Seems simple. (pun intended!)
And yet, there are many factors that affect the placement of the compound when it is applied. This starts with the location and direction of the gun nozzle. Fortunately, this is mechanically fixed in position so, once adjusted, it will point the compound in the same direction on every dispense.
Of course, there’s more to it than that…
A Moving Target
Remember that, on average, the entire lining operation takes just 0.2 seconds. That includes positioning the end, dispensing the compound perfectly, and sending the end on to the inspection and curing processes. Because the nozzle is fixed in position, the end must rotate so that the compound can be evenly distributed in the groove. This means that the end must complete 4 rotations in less than 0.1 seconds – a speed of at least 40 RPM!

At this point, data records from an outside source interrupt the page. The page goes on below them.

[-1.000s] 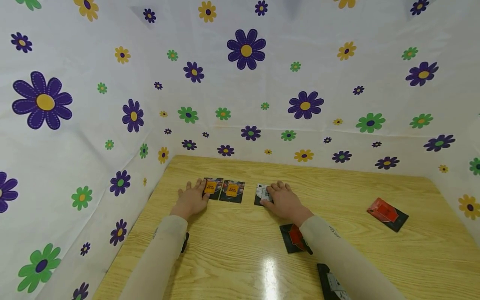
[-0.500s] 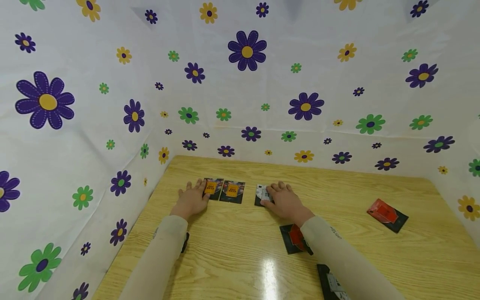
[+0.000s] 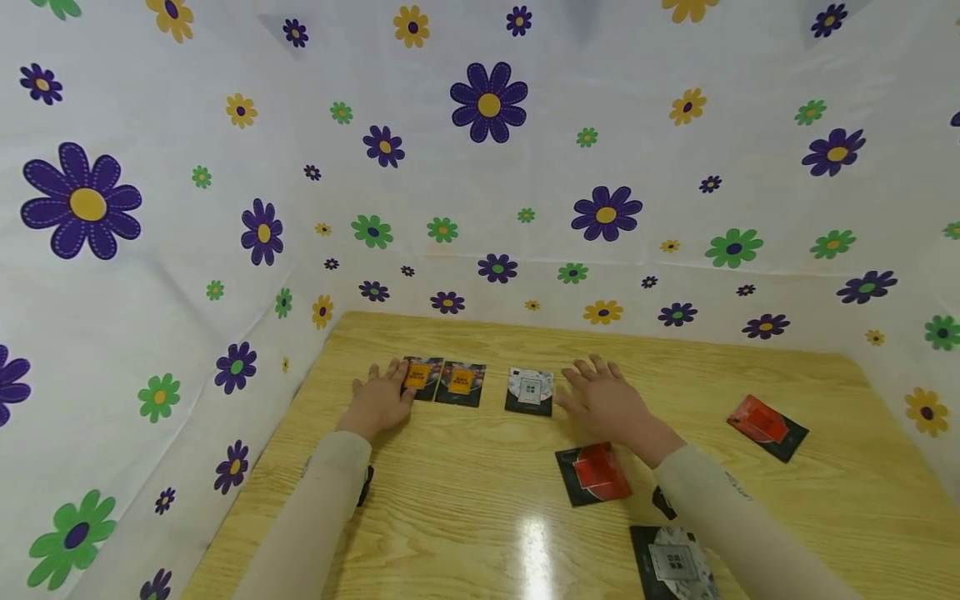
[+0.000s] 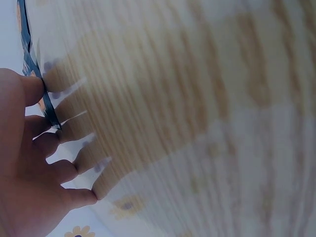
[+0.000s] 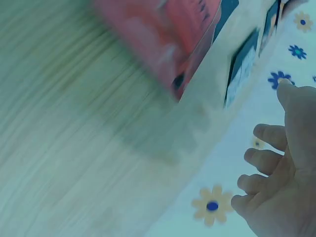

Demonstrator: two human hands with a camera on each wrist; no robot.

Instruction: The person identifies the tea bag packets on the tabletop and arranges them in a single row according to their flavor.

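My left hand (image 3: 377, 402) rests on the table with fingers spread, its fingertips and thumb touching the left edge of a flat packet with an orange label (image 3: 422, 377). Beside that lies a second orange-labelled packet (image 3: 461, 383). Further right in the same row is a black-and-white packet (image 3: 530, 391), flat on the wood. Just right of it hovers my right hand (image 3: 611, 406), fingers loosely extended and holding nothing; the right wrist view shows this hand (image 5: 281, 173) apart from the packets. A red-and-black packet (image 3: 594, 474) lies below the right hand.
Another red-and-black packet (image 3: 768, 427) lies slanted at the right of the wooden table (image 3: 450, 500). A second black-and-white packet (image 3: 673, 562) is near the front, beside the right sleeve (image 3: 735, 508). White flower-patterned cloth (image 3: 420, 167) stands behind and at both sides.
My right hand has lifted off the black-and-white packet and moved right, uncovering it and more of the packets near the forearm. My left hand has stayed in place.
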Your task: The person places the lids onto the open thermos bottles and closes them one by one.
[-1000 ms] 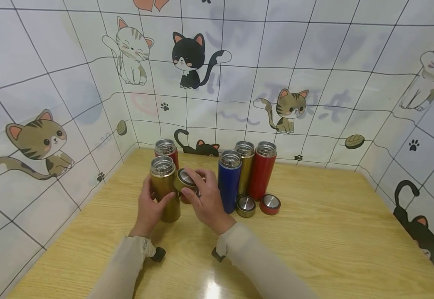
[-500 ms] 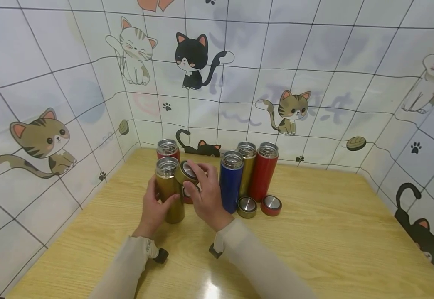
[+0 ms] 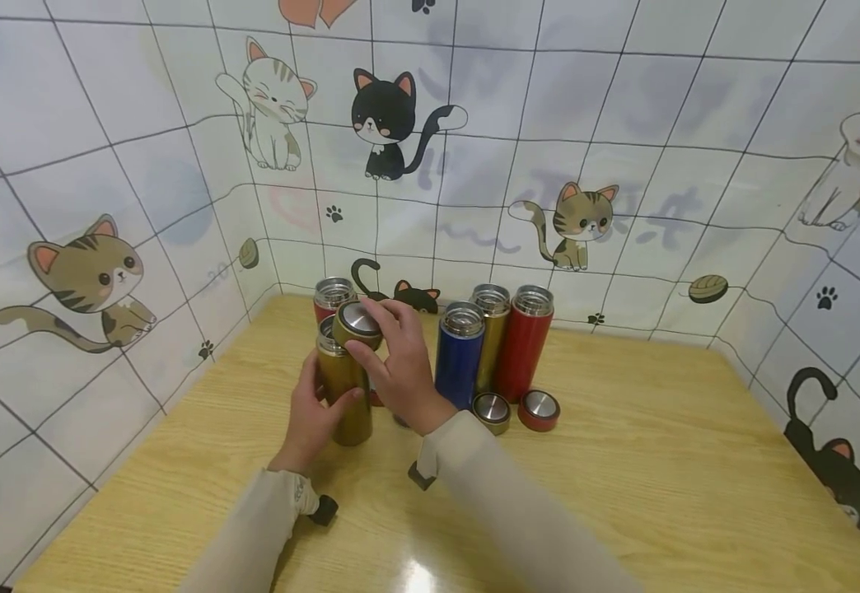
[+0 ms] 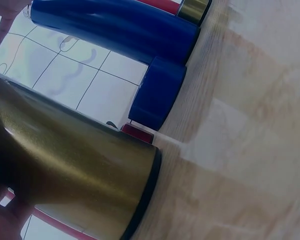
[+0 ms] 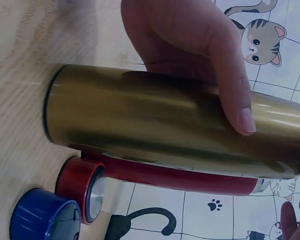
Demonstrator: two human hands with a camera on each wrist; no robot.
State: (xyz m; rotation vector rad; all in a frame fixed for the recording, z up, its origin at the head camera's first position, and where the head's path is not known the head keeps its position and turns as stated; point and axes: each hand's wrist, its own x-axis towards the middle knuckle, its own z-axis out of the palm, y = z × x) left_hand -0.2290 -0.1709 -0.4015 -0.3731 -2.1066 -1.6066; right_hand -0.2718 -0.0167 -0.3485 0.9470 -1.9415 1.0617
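Below, the left hand (image 3: pixel 313 422) grips a bottle (image 3: pixel 344 380); above, the right hand (image 3: pixel 406 366) pinches a lid (image 3: pixel 357 323).

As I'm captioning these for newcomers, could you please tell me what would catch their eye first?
Probably the gold bottle in the left hand, with the right hand holding a gold lid by its mouth. Next, the blue bottle, standing open to the right. Behind, a black cartoon cat decorates the wall.

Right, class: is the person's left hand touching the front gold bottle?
Touching. The right wrist view shows it plainly: the left hand grips the front gold bottle, its thumb lying across the side.
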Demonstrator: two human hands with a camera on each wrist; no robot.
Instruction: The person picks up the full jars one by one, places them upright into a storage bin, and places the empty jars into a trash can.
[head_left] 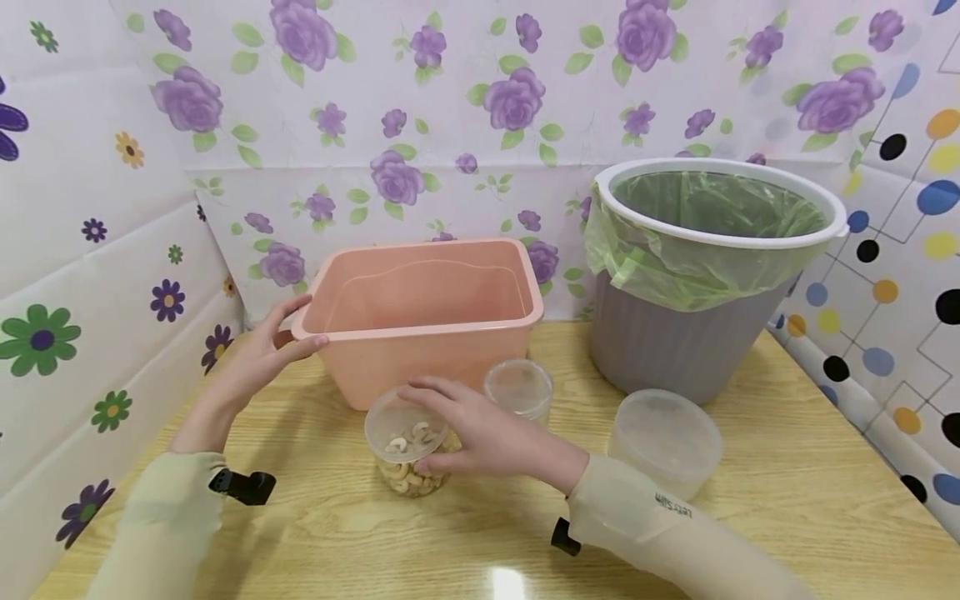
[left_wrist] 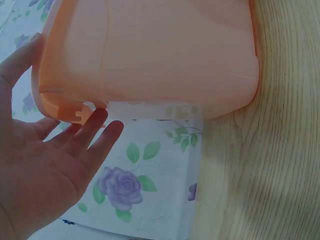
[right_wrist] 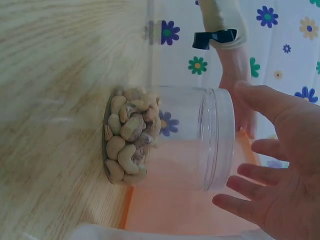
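Note:
My left hand [head_left: 258, 358] holds the left end of a pink plastic bin [head_left: 420, 360] by its rim, thumb over the near side and forefinger toward the far side. In the left wrist view, other fingers of this hand [left_wrist: 55, 165] reach under the rim's lip. In front of the bin stands an upright clear jar [head_left: 381, 437] with a lid, partly filled with cashews [right_wrist: 131, 132]. Spread fingers of my right hand [head_left: 495, 437] hover around its lid [right_wrist: 225, 140], thumb right at the lid's edge in the right wrist view.
Close to the bin's front right is another clear round container [head_left: 519, 385]. A wider translucent tub [head_left: 667, 442] stands farther right, partly behind the right sleeve. Back right, a grey trash can [head_left: 660, 342] carries a green liner bag [head_left: 675, 275]. Patterned sheets [head_left: 450, 125] line the table's back and sides.

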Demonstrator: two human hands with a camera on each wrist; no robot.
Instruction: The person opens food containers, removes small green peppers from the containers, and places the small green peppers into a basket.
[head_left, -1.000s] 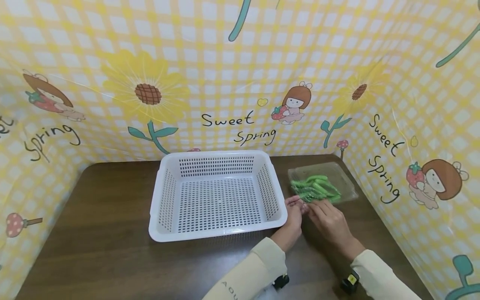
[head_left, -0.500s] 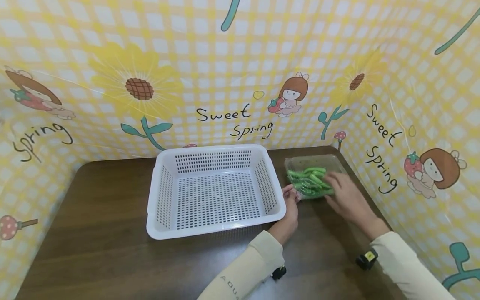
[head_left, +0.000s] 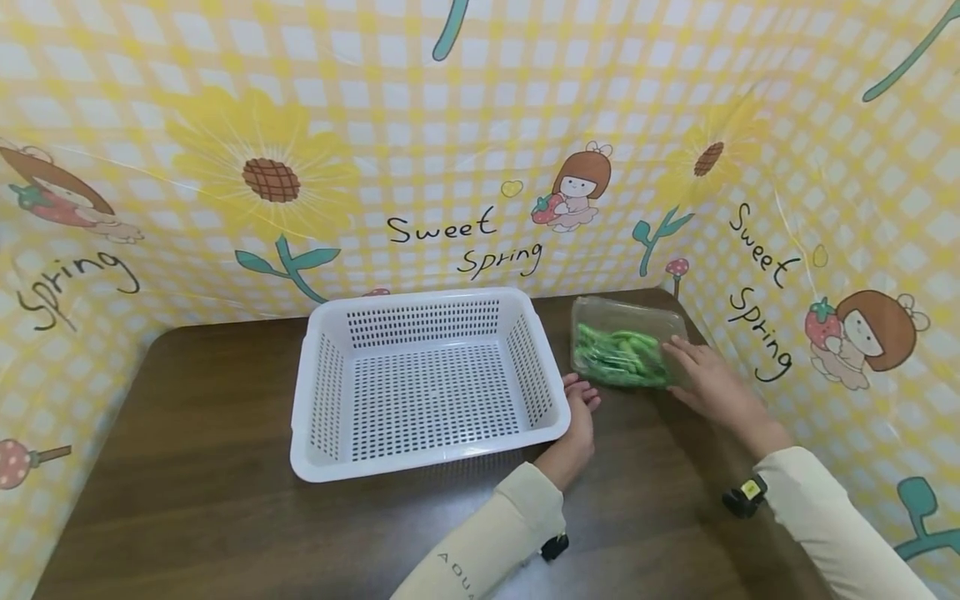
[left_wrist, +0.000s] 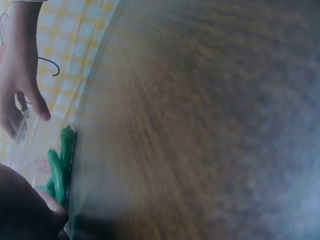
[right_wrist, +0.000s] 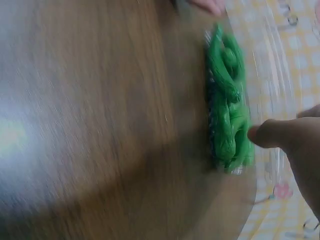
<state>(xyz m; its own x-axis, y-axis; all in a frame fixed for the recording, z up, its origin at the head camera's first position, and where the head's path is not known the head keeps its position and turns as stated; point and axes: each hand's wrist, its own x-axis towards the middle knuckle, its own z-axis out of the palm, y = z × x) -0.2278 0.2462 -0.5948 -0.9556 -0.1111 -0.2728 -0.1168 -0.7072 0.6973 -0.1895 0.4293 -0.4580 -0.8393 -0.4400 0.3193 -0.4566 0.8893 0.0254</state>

Viscosity Affects Placement
Just as with dispense volume, viscosity plays a role in the placement of the bead. Though the compound is rubber-like when cured, when dispensed, it is in a liquid form and, like all liquids, viscosity determines how it flows. The flow behavior is important in the end result because the “rubber” seal formed in the groove must be smooth and even if it is going to do its job. To form a smooth seal, the compound is dispensed slowly – if you can call less than 0.1 seconds slow – during the course of just over 3 rotations of the end under the theory that the 3 lines of dispense will flow together to form a smooth, even seal in the groove. This is where we get that 40 RPM minimum.
If the compound is too viscous, the three lines will not flow together, which can create a rough surface that will not seal. This is evident in the scalloping shown in the attached photo. But an equal problem comes when the viscosity is too low, which is especially true when dispensing on a moving target – like a rotating end.
Movement After Placement?
When the viscosity is too low, the compound can spread out and become too thin to perform the sealing function properly. Even worse, as it flows it is subject to the centrifugal force from the rotating end. This has a tendency to pull the compound toward the outside of the groove. (Strangely enough, this is also shown in the attached photo – but that’s a long story.) This can cause it to be misplaced and/or misshapen so it will not seal properly. In the worst cases, it can cause the compound to leave the groove entirely, ending up on the outside of the end in areas that will ultimately interfere with the hemming process and even foul the equipment, making it hard for your customer to maintain production.
If not caught and removed by the vision inspection station, this can easily result in a customer reject and the host of issues that go with it. If you’re nodding your head in agreement right now, you may want to refer to our post, Why Customer Returns are the Worst for Can Makers for my “rant” on customer rejects!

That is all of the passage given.